2.2. Appellanten betogen dat de transactie tussen partij 1 en partij 2 strekt tot verbetering van de verkaveling. Naar hun mening heeft de rechtbank ten onrechte geoordeeld dat de Minister de desbetreffende transactie heeft kunnen aanmerken als een onderlinge ruil. De desbetreffende transactie is volgens hen aan te merken als een ruil door opschuiving, waarvoor wel goedkeuring kon worden verleend. In dit kader hebben zij gewezen op het ruilschema dat bij wijze van voorbeeld is genoemd op bladzijde 5, onder b, van de bij de CLC-instructie behorende bijlage 3. Voorts hebben appellanten gesteld dat de Minister bij zijn besluitvorming het financiële belang van appellanten had moeten meewegen.

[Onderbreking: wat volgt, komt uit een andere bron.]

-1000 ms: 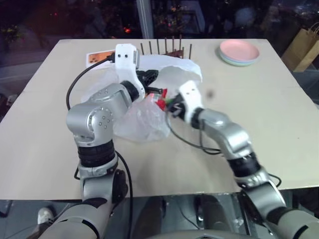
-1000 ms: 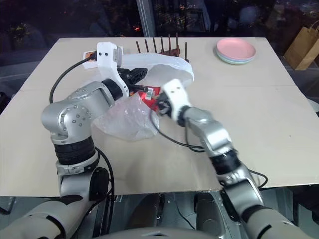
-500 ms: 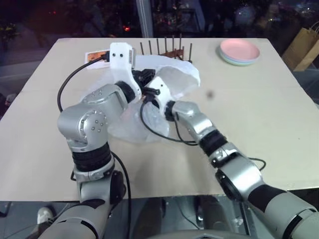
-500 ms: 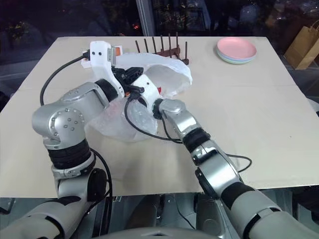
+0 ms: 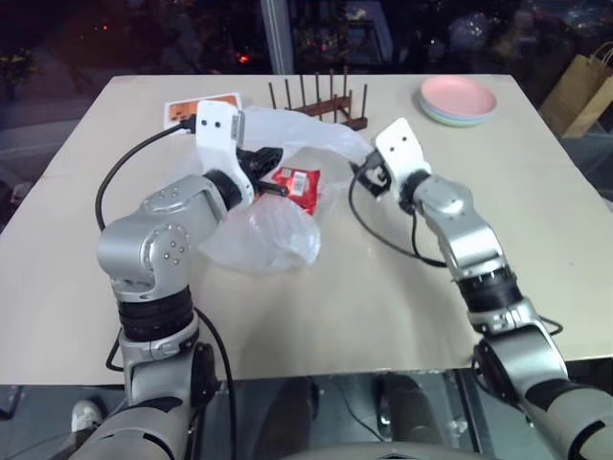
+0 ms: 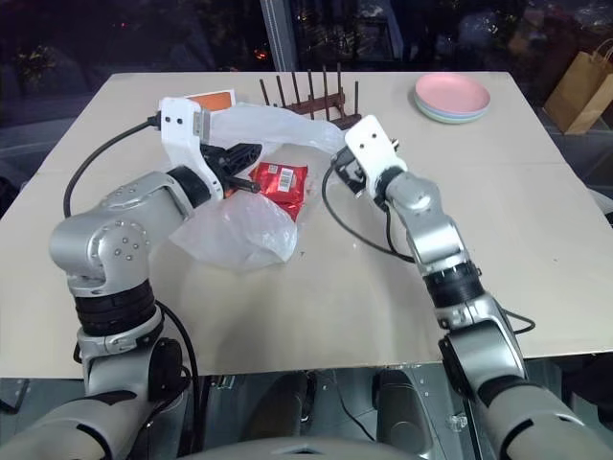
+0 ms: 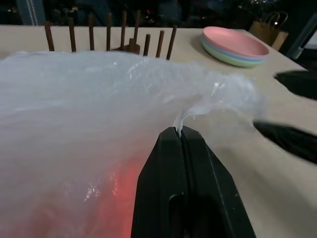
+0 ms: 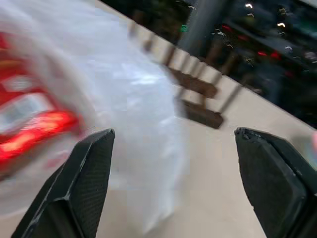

2.2.1. Dit betoog slaagt niet. Een koop- en verkooptransactie is binnen een kavelruil mogelijk indien deze onlosmakelijk is verbonden met het ruilproces. Bij de transactie tussen partijen 1 en 2 heeft partij 1 zijn gronden tegen geld aan partij 2 verkocht en zijn bedrijf geheel overgedragen aan partij 2. Partij 2 heeft zijn gronden en bedrijf overgedaan aan partij 3. In hetgeen appellanten hebben aangevoerd is geen grond gelegen om het oordeel van de rechtbank dat de Minister zich op het standpunt heeft kunnen stellen dat de koop-verkooptransactie tussen partij 1 en 2 losstaat van het ruilproces en ook had kunnen plaatsvinden buiten de kavelruil, voor onjuist te houden.

2.2.2. Het beroep van appellanten op het door hen aangehaalde voorbeeld leidt niet tot een ander oordeel. Daargelaten de vraag of bedoeld voorbeeld gelet op doel en strekking van de wet juist is, zien appellanten in hun betoog eraan voorbij dat op bladzijde 5 van bijlage 3 mede is aangegeven dat, gelet op artikel 17 en artikel 122, eerste lid, van de wet, voor kavelruil tenminste dient te zijn voldaan aan de vereisten dat tenminste drie partijen onroerende zaken dienen in te brengen en dat in elke kavelruil ruiling van grond dient plaats te vinden. Bij brief van 22 mei 2001 - met de inhoud waarvan appellanten bekend waren - heeft een medewerker van de Dienst Landelijk Gebied aan de notaris van appellanten meegedeeld dat de transacties tussen partijen 1 en 2 en partijen 2 en 3 naar zijn oordeel niet leiden tot een verbetering van de inrichting van het landelijk gebied en dat als gevolg daarvan de concept-overeenkomst niet voldoet aan de hiervoor genoemde eisen. Onder deze omstandigheden kunnen appellanten enkel aan het in de instructie gegeven voorbeeld geen aanspraak op goedkeuring ontlenen. Dat appellanten, zoals zij ter zitting hebben verklaard, na ingewonnen advies desondanks hebben besloten als partij tot de overeenkomst toe te treden zonder rekening te houden met de mogelijkheid dat goedkeuring zou worden onthouden, komt dan ook voor hun rekening en risico.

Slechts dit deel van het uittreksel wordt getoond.